Drewry’s World Container Index fell 10% to $2,212 per 40-foot container this week, marking the second consecutive week of declining rates as carriers navigate conflicting strategies over Suez Canal transits and face weakening demand in the aftermath of the Chinese New Year cargo rush.
The decline was driven primarily by steep drops on Transpacific and Asia-Europe trade routes. Spot rates from Shanghai to New York decreased 11% to $3,191 per 40-foot container, while Shanghai to Los Angeles fell 12% to $2,546. The maritime consultancy expects freight rates to continue their downward trajectory in the coming weeks.
“Carriers increased blank sailings this week to counter softening demand following the end of the Chinese New Year cargo rush,” Drewry noted in its latest assessment. The practice of canceling scheduled sailings is a common tactic to manage capacity when cargo volumes weaken.
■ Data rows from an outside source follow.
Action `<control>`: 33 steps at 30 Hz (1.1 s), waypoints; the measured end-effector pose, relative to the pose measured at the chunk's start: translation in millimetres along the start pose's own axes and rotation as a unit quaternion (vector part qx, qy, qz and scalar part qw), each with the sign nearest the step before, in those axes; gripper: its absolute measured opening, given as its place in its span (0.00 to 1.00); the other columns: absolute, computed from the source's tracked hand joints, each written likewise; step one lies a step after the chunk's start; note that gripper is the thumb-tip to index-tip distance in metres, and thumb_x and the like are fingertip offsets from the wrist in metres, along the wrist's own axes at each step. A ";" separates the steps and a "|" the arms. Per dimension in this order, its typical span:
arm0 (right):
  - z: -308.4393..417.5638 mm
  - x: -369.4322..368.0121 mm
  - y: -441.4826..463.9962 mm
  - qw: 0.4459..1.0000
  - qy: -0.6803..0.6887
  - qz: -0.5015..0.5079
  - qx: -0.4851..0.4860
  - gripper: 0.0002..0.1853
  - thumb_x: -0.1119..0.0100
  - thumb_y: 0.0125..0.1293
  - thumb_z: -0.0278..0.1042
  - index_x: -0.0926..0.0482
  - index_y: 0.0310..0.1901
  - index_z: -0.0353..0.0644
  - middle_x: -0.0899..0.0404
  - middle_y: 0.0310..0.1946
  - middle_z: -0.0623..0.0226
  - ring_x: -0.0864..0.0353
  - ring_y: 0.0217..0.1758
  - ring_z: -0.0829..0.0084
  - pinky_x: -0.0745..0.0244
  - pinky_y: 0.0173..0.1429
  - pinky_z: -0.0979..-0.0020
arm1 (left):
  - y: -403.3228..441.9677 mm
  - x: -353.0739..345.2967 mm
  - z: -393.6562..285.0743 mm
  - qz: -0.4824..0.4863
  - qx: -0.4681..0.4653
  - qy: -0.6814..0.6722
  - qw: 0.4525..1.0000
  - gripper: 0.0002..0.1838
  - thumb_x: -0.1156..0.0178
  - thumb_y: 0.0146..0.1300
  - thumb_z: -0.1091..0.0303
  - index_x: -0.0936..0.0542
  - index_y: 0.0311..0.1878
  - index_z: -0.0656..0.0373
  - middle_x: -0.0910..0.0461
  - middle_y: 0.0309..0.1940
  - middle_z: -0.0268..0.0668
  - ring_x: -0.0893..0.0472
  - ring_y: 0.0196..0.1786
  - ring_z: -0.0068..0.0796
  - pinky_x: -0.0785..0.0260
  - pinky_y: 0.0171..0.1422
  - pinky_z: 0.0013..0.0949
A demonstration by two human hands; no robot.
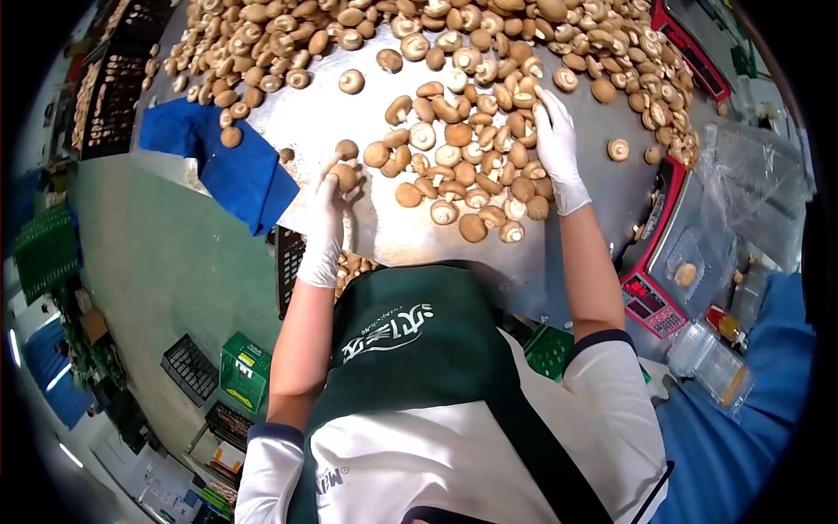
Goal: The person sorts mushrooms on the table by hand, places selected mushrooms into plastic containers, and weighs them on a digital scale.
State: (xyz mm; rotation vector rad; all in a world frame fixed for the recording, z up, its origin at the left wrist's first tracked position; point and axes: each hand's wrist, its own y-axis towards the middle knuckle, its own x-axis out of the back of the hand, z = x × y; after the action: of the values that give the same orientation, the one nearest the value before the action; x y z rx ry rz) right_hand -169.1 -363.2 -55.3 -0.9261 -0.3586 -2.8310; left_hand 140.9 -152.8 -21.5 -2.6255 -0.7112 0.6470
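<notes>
Gloved in white, my left hand [326, 210] is closed around a brown mushroom [345, 178] at the left edge of the metal table [384, 236]. Another mushroom [346, 149] lies just beyond its fingers. My right hand [557, 148], also in a white glove, rests against the right side of a loose group of mushrooms [471, 153], its fingers extended and touching the outer ones. Some of these mushrooms show their pale undersides and stems, others their brown caps.
A large heap of mushrooms [262, 35] spans the table's far side. A blue cloth [218, 157] hangs over the left edge. On the right stand a red scale [650, 301] with a clear tray [690, 262], plastic bags [759, 183] and clear boxes [711, 362]. Crates lie at lower left.
</notes>
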 end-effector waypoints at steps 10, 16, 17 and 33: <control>5.7 32.4 -151.7 0.975 0.036 -0.175 -0.135 0.34 0.47 0.68 0.25 0.47 0.74 0.35 0.39 0.67 0.50 0.36 0.71 0.55 0.41 0.74 0.59 | -29.9 -7.9 50.0 -0.029 -0.212 0.459 0.862 0.46 0.34 0.60 0.66 0.49 0.76 0.67 0.41 0.71 0.55 0.39 0.73 0.47 0.49 0.77 0.45; 35.6 -21.1 -105.8 0.992 -0.004 -0.117 -0.043 0.35 0.42 0.66 0.29 0.43 0.71 0.32 0.42 0.71 0.46 0.44 0.75 0.49 0.50 0.78 0.56 | -22.3 -19.8 49.6 -0.014 -0.207 0.471 0.857 0.56 0.29 0.55 0.62 0.56 0.77 0.67 0.50 0.76 0.57 0.47 0.78 0.50 0.53 0.80 0.45; 38.0 -26.8 -92.9 0.993 -0.030 -0.111 -0.013 0.34 0.43 0.66 0.30 0.43 0.71 0.32 0.41 0.70 0.46 0.43 0.75 0.49 0.50 0.77 0.55 | -20.0 -24.6 49.1 -0.026 -0.224 0.475 0.850 0.56 0.28 0.54 0.62 0.55 0.77 0.67 0.50 0.76 0.56 0.47 0.77 0.50 0.52 0.79 0.45; 145.9 -99.7 31.2 0.970 -0.086 0.185 0.131 0.17 0.37 0.59 0.32 0.19 0.52 0.46 0.19 0.50 0.66 0.25 0.57 0.63 0.35 0.65 0.58 | -15.6 -22.3 53.7 -0.068 -0.259 0.530 0.804 0.47 0.31 0.55 0.62 0.44 0.75 0.63 0.43 0.72 0.55 0.40 0.72 0.54 0.47 0.76 0.49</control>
State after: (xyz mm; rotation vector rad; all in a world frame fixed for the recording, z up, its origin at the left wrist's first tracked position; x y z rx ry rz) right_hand -0.7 -348.2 4.9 -1.0569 -0.5075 -2.3085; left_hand 90.5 -141.2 -52.3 -2.7228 -0.7076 -1.1711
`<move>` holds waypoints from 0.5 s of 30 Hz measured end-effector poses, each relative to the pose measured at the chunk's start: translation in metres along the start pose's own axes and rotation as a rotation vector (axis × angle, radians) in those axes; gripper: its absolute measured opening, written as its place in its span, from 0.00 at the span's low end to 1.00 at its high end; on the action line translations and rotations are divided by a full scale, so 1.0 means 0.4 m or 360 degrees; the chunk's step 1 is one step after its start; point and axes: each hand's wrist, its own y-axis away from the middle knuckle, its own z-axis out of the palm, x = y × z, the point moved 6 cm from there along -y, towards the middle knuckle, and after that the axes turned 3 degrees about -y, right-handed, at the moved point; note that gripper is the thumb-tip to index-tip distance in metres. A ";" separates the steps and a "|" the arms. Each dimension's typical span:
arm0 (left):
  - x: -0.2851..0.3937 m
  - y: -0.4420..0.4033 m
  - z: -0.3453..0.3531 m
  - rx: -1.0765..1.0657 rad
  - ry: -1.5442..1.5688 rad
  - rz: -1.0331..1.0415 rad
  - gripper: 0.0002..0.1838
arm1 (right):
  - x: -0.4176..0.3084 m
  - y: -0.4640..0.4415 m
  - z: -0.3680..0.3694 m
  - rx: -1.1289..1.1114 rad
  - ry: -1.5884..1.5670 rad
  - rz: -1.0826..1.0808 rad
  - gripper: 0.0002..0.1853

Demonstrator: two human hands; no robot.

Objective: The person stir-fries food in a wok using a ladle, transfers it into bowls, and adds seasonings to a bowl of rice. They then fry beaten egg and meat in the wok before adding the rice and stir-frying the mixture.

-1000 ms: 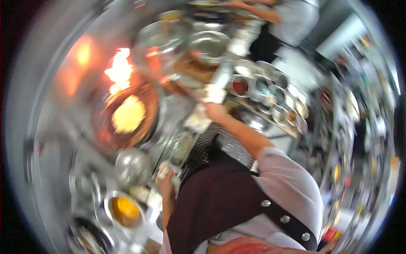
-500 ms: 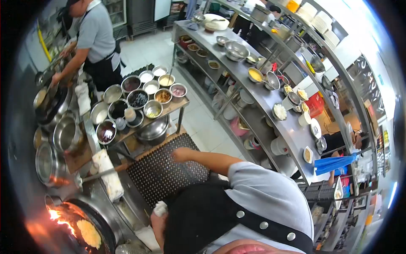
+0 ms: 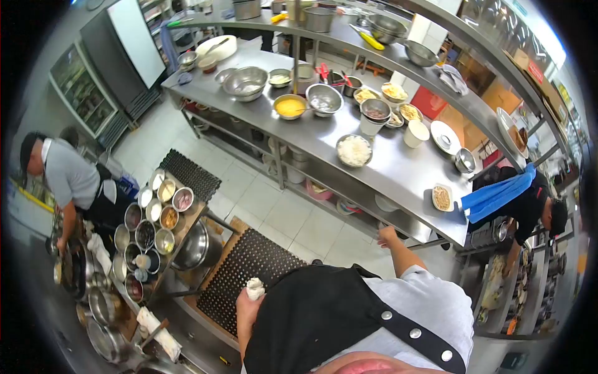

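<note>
left hand [image 3: 248, 308] is closing around a bunched white cloth [image 3: 255, 288], lower middle of frame, with the top end poking out above the fist; bunching is probably giving a thick pad against heat or grease while needing only one hand

right hand [image 3: 387, 237] is hanging by the near edge of the steel counter [image 3: 405, 181], right of centre; no held thing is showing, can't tell if fingers are sitting apart or together, or if they're touching the edge

on the counter, white food [image 3: 354, 151] in a bowl and a small tray [image 3: 443, 197] are sitting toward the near side, likely for easy reach from the aisle; yellow liquid [image 3: 289, 105] is sitting in a bowl further up-left, probably because deep walls are keeping it from slopping

blue cloth [image 3: 498, 194] is draping at the counter's right end, presumably staying handy there

left of centre, open tubs [image 3: 164, 252] are crowding a stand [image 3: 183, 227], uncovered, likely for quick scooping; a holed mat [image 3: 249, 255] is covering floor beside it, probably for grip and drainage
</note>
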 end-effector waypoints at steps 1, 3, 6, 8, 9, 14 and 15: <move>0.043 -0.021 0.029 0.0037 0.0079 0.0043 0.22 | -0.044 -0.022 0.032 -0.0170 0.0294 -0.0299 0.13; 0.129 -0.052 0.077 0.0043 0.0126 0.0075 0.21 | -0.188 0.078 0.084 -0.0288 0.0196 -0.0495 0.13; 0.191 -0.091 0.122 -0.0004 0.0147 0.0046 0.21 | -0.400 0.129 0.141 -0.0526 -0.0068 -0.0819 0.12; 0.179 -0.136 0.131 0.0004 0.0101 0.0137 0.21 | -0.537 0.183 0.151 -0.0588 -0.0274 -0.0732 0.13; 0.189 -0.151 0.125 0.0031 0.0115 0.0230 0.21 | -0.584 0.177 0.158 -0.0589 -0.0320 -0.0766 0.14; 0.156 -0.154 0.072 0.0210 0.0590 -0.0309 0.20 | -0.746 0.157 0.107 -0.0358 -0.0661 -0.0690 0.12; 0.157 -0.148 0.077 0.0198 0.0585 -0.0321 0.20 | -0.768 0.146 0.083 -0.0239 -0.0712 -0.0782 0.12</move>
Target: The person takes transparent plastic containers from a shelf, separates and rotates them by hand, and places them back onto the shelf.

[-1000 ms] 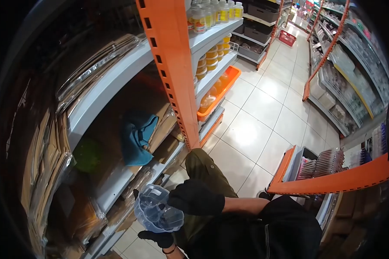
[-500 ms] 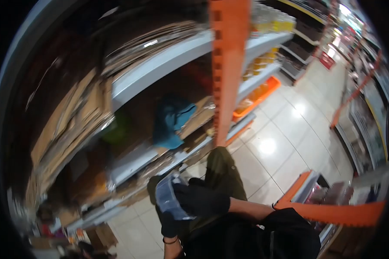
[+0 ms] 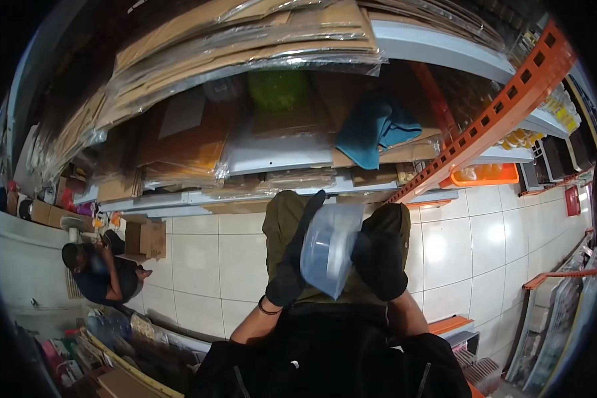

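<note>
A clear plastic container is held upright and slightly tilted in front of my trousers. My left hand, in a black glove, grips its left side, with fingers stretched along the wall. On the other side, my black-gloved right hand has its fingertips against the container's right edge. A whitish strip shows through the plastic; whether it is a label or a reflection I cannot tell.
Ahead stands a shelf rack with stacked cardboard in plastic, a teal cloth and an orange upright. An orange tray lies right. A person sits at left near a cardboard box. Tiled floor lies between.
My view has swung left to face the rack and the seated person. My right hand has gone from across the container to its right side; my left hand still holds it.
</note>
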`<action>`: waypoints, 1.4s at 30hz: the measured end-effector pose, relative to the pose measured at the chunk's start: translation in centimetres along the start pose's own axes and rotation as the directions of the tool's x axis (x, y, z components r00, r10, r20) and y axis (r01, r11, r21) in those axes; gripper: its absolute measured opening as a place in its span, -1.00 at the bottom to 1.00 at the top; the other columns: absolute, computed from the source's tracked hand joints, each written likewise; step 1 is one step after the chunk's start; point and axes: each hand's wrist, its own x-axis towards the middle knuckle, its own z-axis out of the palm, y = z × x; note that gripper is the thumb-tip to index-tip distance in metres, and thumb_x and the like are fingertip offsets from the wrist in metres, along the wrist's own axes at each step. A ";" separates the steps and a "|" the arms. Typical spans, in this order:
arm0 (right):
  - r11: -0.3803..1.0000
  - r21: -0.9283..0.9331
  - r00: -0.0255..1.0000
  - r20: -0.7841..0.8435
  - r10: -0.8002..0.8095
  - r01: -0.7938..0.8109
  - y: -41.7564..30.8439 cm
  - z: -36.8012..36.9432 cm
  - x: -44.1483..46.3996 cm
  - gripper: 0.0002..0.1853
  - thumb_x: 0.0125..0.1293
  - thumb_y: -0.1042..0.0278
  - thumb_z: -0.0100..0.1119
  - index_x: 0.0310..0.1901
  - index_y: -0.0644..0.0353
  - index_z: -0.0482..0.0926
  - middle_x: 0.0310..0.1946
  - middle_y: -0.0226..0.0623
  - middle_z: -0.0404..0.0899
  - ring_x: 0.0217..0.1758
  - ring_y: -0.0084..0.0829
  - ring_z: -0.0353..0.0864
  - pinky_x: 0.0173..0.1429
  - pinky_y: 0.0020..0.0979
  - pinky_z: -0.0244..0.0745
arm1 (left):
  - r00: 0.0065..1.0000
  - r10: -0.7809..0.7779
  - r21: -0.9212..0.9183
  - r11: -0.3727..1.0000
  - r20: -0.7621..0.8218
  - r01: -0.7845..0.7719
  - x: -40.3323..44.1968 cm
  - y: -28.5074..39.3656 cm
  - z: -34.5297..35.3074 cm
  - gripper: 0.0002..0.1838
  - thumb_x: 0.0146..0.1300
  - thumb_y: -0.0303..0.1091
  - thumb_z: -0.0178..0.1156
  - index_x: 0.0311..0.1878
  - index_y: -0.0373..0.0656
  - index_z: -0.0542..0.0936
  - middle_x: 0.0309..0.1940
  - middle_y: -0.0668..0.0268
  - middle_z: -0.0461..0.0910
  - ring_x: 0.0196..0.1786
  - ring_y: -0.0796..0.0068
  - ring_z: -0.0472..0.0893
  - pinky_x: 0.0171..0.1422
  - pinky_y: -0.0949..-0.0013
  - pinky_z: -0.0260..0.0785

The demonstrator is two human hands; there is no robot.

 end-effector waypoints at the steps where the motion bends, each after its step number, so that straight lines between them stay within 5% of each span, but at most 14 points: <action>1: 0.999 -0.036 1.000 0.010 -0.020 0.020 0.0 -0.1 0.0 -0.68 0.29 0.27 0.09 -0.58 0.19 0.61 -0.71 -0.10 0.48 -0.67 -0.12 0.49 -0.55 -0.25 0.33 | 1.000 0.004 -0.006 1.000 0.006 -0.004 0.1 0.0 -0.1 0.08 0.18 0.41 -0.09 0.48 -0.28 -0.13 0.51 0.20 -0.11 0.53 0.33 -0.11 0.54 0.25 -0.21; 5: 0.974 -0.182 0.991 -0.009 -0.135 0.131 -0.1 -0.4 0.1 -0.72 0.30 0.27 0.07 -0.50 0.19 0.63 -0.68 -0.09 0.50 -0.65 -0.12 0.51 -0.54 -0.24 0.32 | 1.000 -0.028 0.039 0.999 -0.003 0.029 0.3 0.1 -0.2 0.31 -0.05 0.68 -0.20 0.48 -0.30 -0.15 0.51 0.17 -0.15 0.53 0.27 -0.10 0.53 0.19 -0.19; 8: 0.968 -0.187 0.985 -0.015 -0.174 0.168 0.0 -0.4 0.0 -0.73 0.31 0.27 0.06 -0.47 0.20 0.63 -0.67 -0.08 0.49 -0.64 -0.12 0.51 -0.54 -0.23 0.31 | 1.000 -0.002 0.063 0.998 -0.030 0.004 0.8 0.5 0.4 0.32 -0.06 0.69 -0.20 0.47 -0.30 -0.15 0.51 0.17 -0.15 0.53 0.25 -0.10 0.53 0.17 -0.18; 12: 0.997 0.044 0.998 0.031 0.061 -0.062 0.2 0.1 -0.1 -0.72 0.31 0.29 0.05 -0.53 0.19 0.59 -0.71 -0.10 0.47 -0.66 -0.11 0.50 -0.55 -0.21 0.29 | 0.999 -0.018 0.033 0.999 -0.035 0.019 0.6 -0.2 -0.2 0.28 -0.03 0.67 -0.19 0.48 -0.25 -0.15 0.51 0.20 -0.14 0.53 0.24 -0.08 0.53 0.18 -0.15; 17: 0.995 0.098 0.995 0.089 -0.037 0.028 1.6 0.9 0.0 -0.76 0.31 0.33 0.03 -0.50 0.19 0.52 -0.64 -0.17 0.50 -0.61 -0.15 0.51 -0.52 -0.23 0.31 | 0.915 -0.307 -0.072 0.952 -0.261 0.298 -1.1 0.7 0.0 0.28 -0.13 0.67 -0.07 0.48 -0.15 -0.07 0.45 0.13 0.03 0.45 0.10 0.11 0.49 0.00 0.00; 25: 0.942 0.328 0.997 0.053 0.051 -0.066 1.2 1.7 0.2 -0.89 0.27 0.46 0.02 -0.35 0.23 0.55 -0.53 -0.18 0.52 -0.56 -0.16 0.53 -0.44 -0.29 0.36 | 0.974 -0.140 -0.511 0.859 -0.178 0.030 -3.7 -2.3 -5.4 -0.08 0.14 0.32 0.12 0.43 -0.02 0.11 0.31 0.23 0.28 0.33 0.15 0.30 0.39 -0.02 0.18; 27: 0.925 0.364 0.994 0.052 0.100 -0.112 1.5 1.3 -0.1 -0.90 0.26 0.48 0.03 -0.33 0.25 0.55 -0.53 -0.17 0.51 -0.54 -0.15 0.54 -0.43 -0.30 0.37 | 0.947 -0.170 -0.331 0.941 -0.273 0.074 -3.8 -2.0 -6.4 -0.10 0.14 0.29 0.14 0.42 -0.03 0.12 0.31 0.22 0.28 0.33 0.13 0.30 0.38 -0.03 0.19; 31: 0.965 0.240 0.994 0.000 0.113 -0.110 2.0 0.5 -0.1 -0.88 0.28 0.46 0.03 -0.28 0.29 0.56 -0.51 -0.12 0.54 -0.50 -0.13 0.56 -0.39 -0.29 0.40 | 0.979 0.021 -0.511 0.850 -0.202 -0.123 -1.5 -2.3 -10.4 -0.30 0.26 -0.02 0.14 0.39 -0.07 0.18 0.31 0.19 0.29 0.32 0.12 0.31 0.40 0.01 0.18; 34: 0.983 0.150 0.990 -0.071 0.118 -0.106 1.8 0.1 -0.8 -0.85 0.29 0.44 0.05 -0.24 0.31 0.58 -0.44 -0.10 0.58 -0.42 -0.13 0.58 -0.29 -0.28 0.42 | 0.904 0.239 -0.340 0.868 -0.354 -0.362 3.3 0.5 -15.3 -0.38 0.27 -0.27 0.16 0.36 -0.21 0.22 0.33 0.11 0.24 0.32 0.15 0.31 0.42 0.09 0.14; 35: 0.984 0.115 0.988 -0.055 0.144 -0.137 1.6 -0.3 -1.3 -0.85 0.29 0.42 0.07 -0.25 0.31 0.59 -0.40 -0.12 0.59 -0.35 -0.15 0.58 -0.22 -0.27 0.43 | 0.810 0.417 0.399 0.882 -0.412 -0.250 5.5 2.5 -17.4 -0.37 0.24 -0.21 0.21 0.31 -0.27 0.29 0.26 0.07 0.33 0.24 0.17 0.38 0.35 0.17 0.19; 37: 0.970 0.115 0.976 -0.002 0.216 -0.214 2.0 -0.7 -2.0 -0.85 0.28 0.40 0.10 -0.27 0.31 0.59 -0.33 -0.12 0.61 -0.27 -0.16 0.58 -0.14 -0.25 0.44 | 0.677 0.723 0.981 0.191 -0.133 -0.011 11.0 6.3 -20.4 -0.35 0.19 -0.07 0.28 0.20 -0.34 0.40 0.10 0.03 0.49 0.09 0.15 0.50 0.25 0.23 0.28; 38: 0.953 0.151 0.965 0.038 0.260 -0.263 2.4 -0.8 -2.3 -0.85 0.27 0.40 0.12 -0.26 0.30 0.60 -0.31 -0.12 0.61 -0.25 -0.14 0.58 -0.13 -0.24 0.44 | 0.593 0.803 0.998 -0.053 0.070 -0.046 13.7 7.7 -21.6 -0.34 0.17 0.01 0.29 0.16 -0.34 0.45 0.01 0.03 0.56 0.02 0.11 0.54 0.20 0.21 0.31; 41: 0.959 0.120 0.966 0.045 0.254 -0.257 3.2 -0.2 -3.2 -0.87 0.25 0.39 0.16 -0.29 0.28 0.60 -0.35 -0.10 0.60 -0.28 -0.11 0.58 -0.19 -0.23 0.43 | 0.850 0.523 0.869 -0.447 0.063 0.211 18.3 12.2 -26.4 -0.27 0.11 0.14 0.28 0.15 -0.31 0.47 0.00 0.02 0.59 0.05 0.00 0.54 0.24 0.15 0.31; 42: 0.966 0.097 0.971 0.047 0.236 -0.239 3.8 0.3 -3.4 -0.88 0.25 0.39 0.16 -0.30 0.26 0.59 -0.38 -0.09 0.60 -0.33 -0.10 0.57 -0.25 -0.23 0.42 | 0.882 0.468 0.850 -0.483 0.049 0.209 20.0 12.8 -26.4 -0.24 0.10 0.15 0.29 0.22 -0.22 0.41 0.09 0.03 0.51 0.13 -0.01 0.49 0.30 0.18 0.26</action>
The rate declines come amid growing uncertainty over carrier routing decisions through the Red Sea. While some lines are cautiously returning to the Suez Canal after nearly two years of diversions, others are pulling back, creating what Drewry analysts describe as a “drip-feed” approach to capacity reintroduction.
Asia-Europe routes saw particularly sharp drops, with Shanghai to Rotterdam falling 9% to $2,510 per 40-foot container and Shanghai to Genoa declining 8% to $3,520. The volatility reflects carriers’ conflicting operational decisions: CMA CGM is switching three Asia-Europe services from the Suez route back to the Cape of Good Hope, while Maersk plans to resume scheduled service from India to the U.S. East Coast via the canal starting January 26.
According to Drewry’s analysis, these conflicting operational decisions suggest that effective shipping capacity will be reintroduced to the market gradually rather than all at once. This measured approach allows carriers to carefully assess risk and adjust their networks, preventing what the consultancy describes as a “catastrophic collapse in spot rates.”
The strategic divergence among carriers underscores the delicate balance between managing security risks and maintaining market stability. Diversions around the Cape of Good Hope have absorbed approximately 2 million TEU of global container shipping capacity, with the crisis having reduced global shipping capacity by an estimated 8%.
Drewry analyst Philip Damas emphasized the significance of the Suez situation, noting that “the return to the Suez Canal is one of this year’s key swing factors for capacity, freight rates and transit times,” with carriers closely watching insurance costs, competitor behavior, and the risk of port congestion.
Industry analysts have warned that freight rates could fall up to 25% globally in 2026, even with no change to the Red Sea situation.